__Your instructions__
Work through the listing below and count the lines that hold "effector". Answer with the number alone.

|---|

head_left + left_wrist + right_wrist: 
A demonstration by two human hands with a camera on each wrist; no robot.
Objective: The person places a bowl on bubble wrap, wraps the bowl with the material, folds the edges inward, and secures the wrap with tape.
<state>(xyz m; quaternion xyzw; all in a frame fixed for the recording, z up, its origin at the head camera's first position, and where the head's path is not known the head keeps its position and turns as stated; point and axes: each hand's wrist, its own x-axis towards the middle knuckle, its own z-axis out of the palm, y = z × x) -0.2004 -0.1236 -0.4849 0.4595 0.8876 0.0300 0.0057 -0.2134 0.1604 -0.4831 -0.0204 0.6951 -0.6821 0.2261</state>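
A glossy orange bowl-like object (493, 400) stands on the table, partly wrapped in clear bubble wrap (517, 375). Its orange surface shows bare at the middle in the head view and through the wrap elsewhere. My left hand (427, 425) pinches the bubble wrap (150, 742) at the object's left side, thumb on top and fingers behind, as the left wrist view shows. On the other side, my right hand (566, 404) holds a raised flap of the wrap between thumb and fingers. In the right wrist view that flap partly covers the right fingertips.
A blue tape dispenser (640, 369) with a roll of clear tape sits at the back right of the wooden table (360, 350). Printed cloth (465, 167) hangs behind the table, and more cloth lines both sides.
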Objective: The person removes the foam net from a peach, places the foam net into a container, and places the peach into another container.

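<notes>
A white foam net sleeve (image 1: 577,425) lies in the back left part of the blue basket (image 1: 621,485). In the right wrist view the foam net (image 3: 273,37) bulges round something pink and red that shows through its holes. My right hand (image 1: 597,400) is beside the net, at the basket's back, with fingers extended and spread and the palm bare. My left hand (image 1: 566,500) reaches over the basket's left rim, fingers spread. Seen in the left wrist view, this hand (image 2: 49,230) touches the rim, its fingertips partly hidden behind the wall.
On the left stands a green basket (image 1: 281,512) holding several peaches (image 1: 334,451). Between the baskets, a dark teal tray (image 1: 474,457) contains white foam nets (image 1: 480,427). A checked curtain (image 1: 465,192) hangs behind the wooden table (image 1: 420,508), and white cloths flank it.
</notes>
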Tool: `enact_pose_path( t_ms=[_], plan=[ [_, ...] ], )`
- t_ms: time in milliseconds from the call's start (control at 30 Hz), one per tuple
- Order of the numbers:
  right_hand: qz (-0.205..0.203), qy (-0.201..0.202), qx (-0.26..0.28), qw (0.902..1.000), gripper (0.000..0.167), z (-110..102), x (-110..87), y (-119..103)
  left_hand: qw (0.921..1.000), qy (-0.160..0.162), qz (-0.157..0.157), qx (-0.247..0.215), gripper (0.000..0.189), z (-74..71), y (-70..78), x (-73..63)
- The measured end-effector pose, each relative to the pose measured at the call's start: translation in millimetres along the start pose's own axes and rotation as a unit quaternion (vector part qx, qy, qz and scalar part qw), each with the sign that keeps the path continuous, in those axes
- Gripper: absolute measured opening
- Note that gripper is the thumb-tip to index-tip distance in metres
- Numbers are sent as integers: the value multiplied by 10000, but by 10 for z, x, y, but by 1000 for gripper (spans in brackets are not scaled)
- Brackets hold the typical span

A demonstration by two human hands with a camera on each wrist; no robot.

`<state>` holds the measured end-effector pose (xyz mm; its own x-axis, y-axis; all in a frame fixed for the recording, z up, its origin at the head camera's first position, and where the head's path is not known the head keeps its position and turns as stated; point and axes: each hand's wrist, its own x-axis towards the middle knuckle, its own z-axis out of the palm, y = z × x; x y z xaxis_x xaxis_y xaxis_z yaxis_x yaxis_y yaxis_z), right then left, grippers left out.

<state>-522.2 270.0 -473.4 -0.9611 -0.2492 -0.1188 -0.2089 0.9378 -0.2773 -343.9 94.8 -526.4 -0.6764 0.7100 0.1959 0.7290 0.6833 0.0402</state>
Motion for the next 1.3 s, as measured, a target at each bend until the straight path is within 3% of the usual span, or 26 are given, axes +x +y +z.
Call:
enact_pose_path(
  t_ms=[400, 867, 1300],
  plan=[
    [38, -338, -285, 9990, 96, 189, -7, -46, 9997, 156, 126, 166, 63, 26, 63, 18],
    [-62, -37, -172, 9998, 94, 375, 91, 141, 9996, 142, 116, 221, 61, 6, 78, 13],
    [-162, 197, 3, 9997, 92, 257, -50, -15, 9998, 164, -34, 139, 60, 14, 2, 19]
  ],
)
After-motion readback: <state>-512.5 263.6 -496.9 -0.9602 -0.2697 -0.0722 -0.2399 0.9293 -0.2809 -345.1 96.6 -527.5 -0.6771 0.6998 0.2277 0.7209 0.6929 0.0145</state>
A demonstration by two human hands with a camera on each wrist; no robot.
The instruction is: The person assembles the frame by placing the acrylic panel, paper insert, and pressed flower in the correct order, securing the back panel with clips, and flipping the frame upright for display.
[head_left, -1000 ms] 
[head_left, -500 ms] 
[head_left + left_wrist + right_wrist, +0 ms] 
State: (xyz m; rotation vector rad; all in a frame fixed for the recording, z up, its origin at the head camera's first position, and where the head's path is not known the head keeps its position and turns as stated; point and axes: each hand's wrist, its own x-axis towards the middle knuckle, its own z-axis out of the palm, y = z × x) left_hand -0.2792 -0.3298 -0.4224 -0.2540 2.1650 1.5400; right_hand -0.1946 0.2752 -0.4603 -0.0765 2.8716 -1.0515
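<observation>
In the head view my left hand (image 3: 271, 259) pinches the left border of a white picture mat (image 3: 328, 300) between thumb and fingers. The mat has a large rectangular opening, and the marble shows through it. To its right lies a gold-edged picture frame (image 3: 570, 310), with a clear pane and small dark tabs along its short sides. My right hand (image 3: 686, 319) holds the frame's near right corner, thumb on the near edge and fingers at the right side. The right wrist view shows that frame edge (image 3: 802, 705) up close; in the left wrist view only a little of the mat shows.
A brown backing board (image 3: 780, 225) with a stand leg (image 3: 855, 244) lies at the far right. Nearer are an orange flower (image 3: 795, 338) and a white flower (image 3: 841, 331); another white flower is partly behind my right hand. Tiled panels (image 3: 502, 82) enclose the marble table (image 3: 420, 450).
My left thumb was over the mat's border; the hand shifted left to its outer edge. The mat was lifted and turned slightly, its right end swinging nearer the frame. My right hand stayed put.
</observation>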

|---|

__Result of this exercise__
2